El frío de la calle arrecia sobre mi piel, demasiado desprotegida como para poder llevar con soltura semejante carga de desgracia. Los cartones malolientes no son escudo para la lanza gélida que acomete con decididas embestidas esta noche.
Las farolas alumbran con luz mortecina la niebla húmeda que comienza a formarse con la caída de la noche. Estoy cansado de andar buscando un mendrugo de pan que llevarme a la boca, algo de agua limpia que suavice mi garganta y entre las basuras, una pieza de tela que me sirva de abrigo.
Aquí donde me veis, un día fui un individuo como todos vosotros. Me llamaba Jorge, vivía en un piso no muy grande, sin muchos lujos, comía bien y gustaba de ir al cine cuando el tiempo y el dinero lo permitían.

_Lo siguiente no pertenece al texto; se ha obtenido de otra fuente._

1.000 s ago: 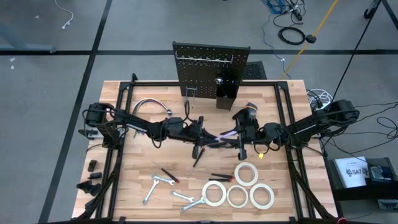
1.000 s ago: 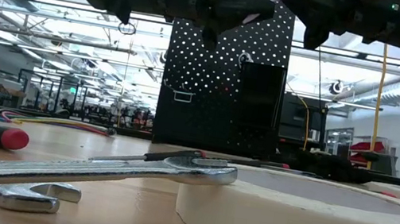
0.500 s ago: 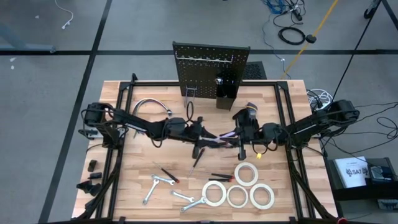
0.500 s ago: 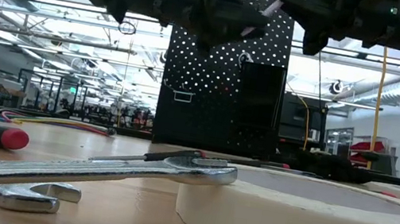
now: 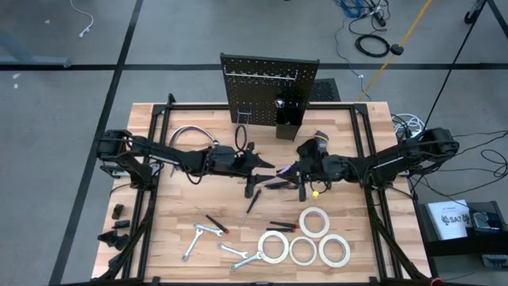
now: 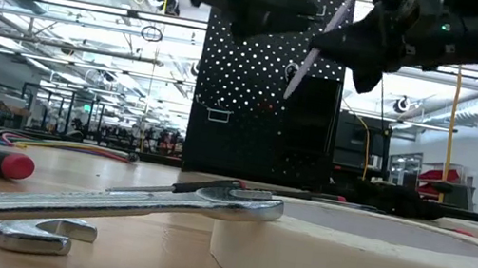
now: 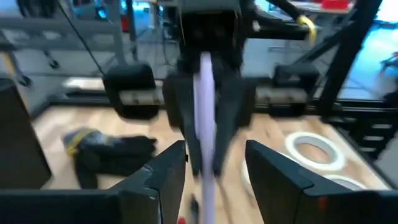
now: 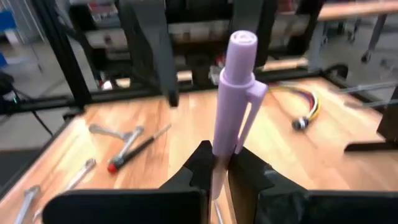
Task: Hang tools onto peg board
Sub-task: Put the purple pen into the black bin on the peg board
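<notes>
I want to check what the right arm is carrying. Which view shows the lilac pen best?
The right wrist view: the lilac pen fills it, upright, clip visible, pinched by the right end effector. The left wrist view shows it blurred, the low view as a thin slanted stick before the peg board, the high view barely.

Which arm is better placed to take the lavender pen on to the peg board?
Right. The right gripper is shut on the lavender pen above the table's middle, in front of the peg board. The left gripper stands open, holding nothing.
</notes>
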### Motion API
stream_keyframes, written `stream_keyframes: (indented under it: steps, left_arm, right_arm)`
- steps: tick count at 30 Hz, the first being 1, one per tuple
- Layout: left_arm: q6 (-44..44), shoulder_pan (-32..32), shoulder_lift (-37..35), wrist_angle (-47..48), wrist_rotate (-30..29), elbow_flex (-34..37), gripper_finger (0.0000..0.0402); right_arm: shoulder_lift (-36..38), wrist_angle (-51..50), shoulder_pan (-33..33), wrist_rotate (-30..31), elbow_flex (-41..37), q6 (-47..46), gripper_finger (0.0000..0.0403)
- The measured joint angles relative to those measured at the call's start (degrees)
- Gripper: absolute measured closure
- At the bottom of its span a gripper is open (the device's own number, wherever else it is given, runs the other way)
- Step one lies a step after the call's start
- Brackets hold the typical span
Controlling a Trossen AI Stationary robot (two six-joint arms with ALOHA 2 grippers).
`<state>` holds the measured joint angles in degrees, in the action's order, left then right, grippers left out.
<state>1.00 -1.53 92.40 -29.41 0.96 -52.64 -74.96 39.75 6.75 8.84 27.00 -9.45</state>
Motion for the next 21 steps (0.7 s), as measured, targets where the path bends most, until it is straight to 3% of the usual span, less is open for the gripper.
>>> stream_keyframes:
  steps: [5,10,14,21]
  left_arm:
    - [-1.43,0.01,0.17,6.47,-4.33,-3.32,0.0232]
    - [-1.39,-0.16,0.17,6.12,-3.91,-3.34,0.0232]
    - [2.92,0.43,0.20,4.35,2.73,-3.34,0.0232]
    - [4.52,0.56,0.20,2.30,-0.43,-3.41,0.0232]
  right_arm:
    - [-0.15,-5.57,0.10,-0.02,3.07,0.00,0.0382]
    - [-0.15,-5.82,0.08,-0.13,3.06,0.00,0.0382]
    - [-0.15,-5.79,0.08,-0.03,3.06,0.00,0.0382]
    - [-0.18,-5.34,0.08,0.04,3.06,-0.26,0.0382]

Pero el destino es cruel y un tentador ingrato y puso ante mis ojos las malas compañías que me llevaron al juego y a la bebida en un declive irrefrenable que dio con mis huesos en un callejón húmedo sin nadie a quien recurrir y sin nada a lo que denominar hogar. Y a pesar de todo, tuve suerte, pues los que me trajeron hasta esta parte del camino, se encontraron con la muerte de frente. Una muerte que había tomado distintos nombres conforme se los iba llevando de sus manos. Sobredosis, SIDA, Cirrosis...Nombres que arrastraron a aquellas malas compañías al refugio frío de la Madre Tierra que todo alberga en su seno. Desapariciones que nadie tendría en cuenta, porque cuando caes tan bajo...a nadie le importas. A nadie le importa nada más que lo que puede ver a pocos pasos de su rostro. Jamás volverán la vista a quien no tiene lo que ellos tienen, la compasión se ha perdido en algún rincón de esta sociedad baldía de todo valor. No hay generosidad en rostros que con cierto asco contemplan la desgracia ajena mientras se envuelven en sus gruesas ropas. Quizá mera curiosidad morbosa, pero nada más.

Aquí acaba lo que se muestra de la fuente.